"Students see homelessness and poverty in the streets around them…they hear so many languages spoken, they are aware of community violence, drugs, war and the threat of war. That schools don’t explore such issues deeply, for the most part even ignoring them, reinforces for students that the schools are about something other than the realities of the world." 

- Vito Perrone, 1991

 

 

Big Questions: Real Places

Yellow Bus in Park

The many perplexing and wondrous questions that propel our world present a stark contrast to the dry, stagnant, isolated learning that happens in many schools. Words like “authentic” and “real-world” abound but the real power of these words remains largely untapped in the educational landscape.

When teachers truly explore BIG QUESTIONS IN REAL PLACES amazing things happen. Not big questions devoid of real places-and not activities linked to local places without real purpose. Both. Questions that have traction with the learner and are deeply embedded in the places we live.

 

There are different levels of how questions live in the curriculum.

They can be part of the climate to foster inquisitiveness and engagement.

                 What does this mean to you?

                  Have you been to a place like this?

                  Did you play here when you were younger?

                  What do you already know about this?

They can come from subjects and capture the HEART of a discipline

                  What is interdependence?

                  What is conflict?

                  Can you express this better through poetry or art?

                  How do birds survive?       

They can emerge from the places we live. Teachers can open up to questions discovered in neighborhoods, forests, cityscapes and among people working together.              

                  Why is the weather so intense?

                  Does everyone in our community participate in decisions?

                  Who lives here?

                  How has this community changed over time?

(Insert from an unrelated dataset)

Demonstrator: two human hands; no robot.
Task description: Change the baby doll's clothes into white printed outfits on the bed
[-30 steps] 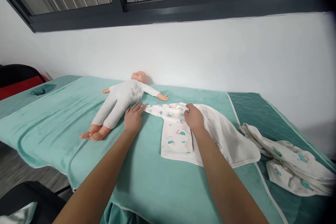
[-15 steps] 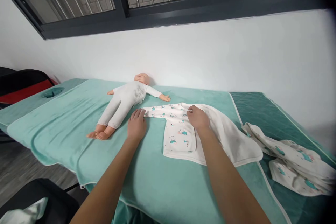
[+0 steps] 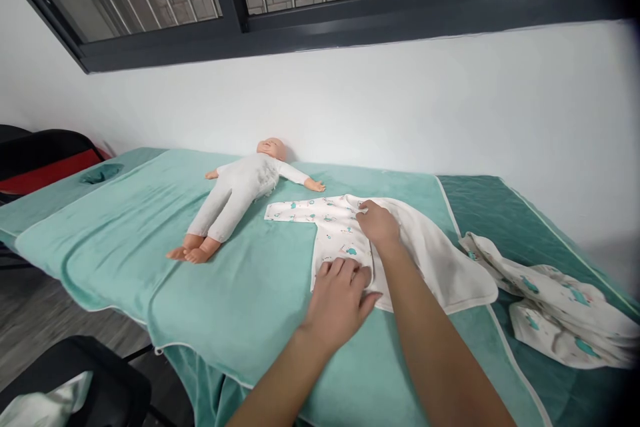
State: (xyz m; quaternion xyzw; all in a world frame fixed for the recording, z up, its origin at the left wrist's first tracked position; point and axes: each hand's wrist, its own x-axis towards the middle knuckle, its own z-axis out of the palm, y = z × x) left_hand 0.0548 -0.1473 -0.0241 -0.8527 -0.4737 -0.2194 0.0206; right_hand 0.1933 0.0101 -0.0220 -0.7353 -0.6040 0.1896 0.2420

They come from what students seek answers to in order to make their world a better place.

What is the best way to heat our school?

What is healthy food?

Why aren't people nicer to each other?

What should my "ecological footprint" be?

Boy at pondThe thinking behind BIG questions is closely related to the curricular practice outlined in Understanding By Design (1995/2005) of using Essential Questions to frame curriculum. The phrase is also used to suggest inquiry as a mode of learning and the many ways BIG QUESTIONS inhabit our world.

When students answer questions, the learning has more traction. And when the questions are embedded in local places then the asking and answering of these questions reframes how we view school.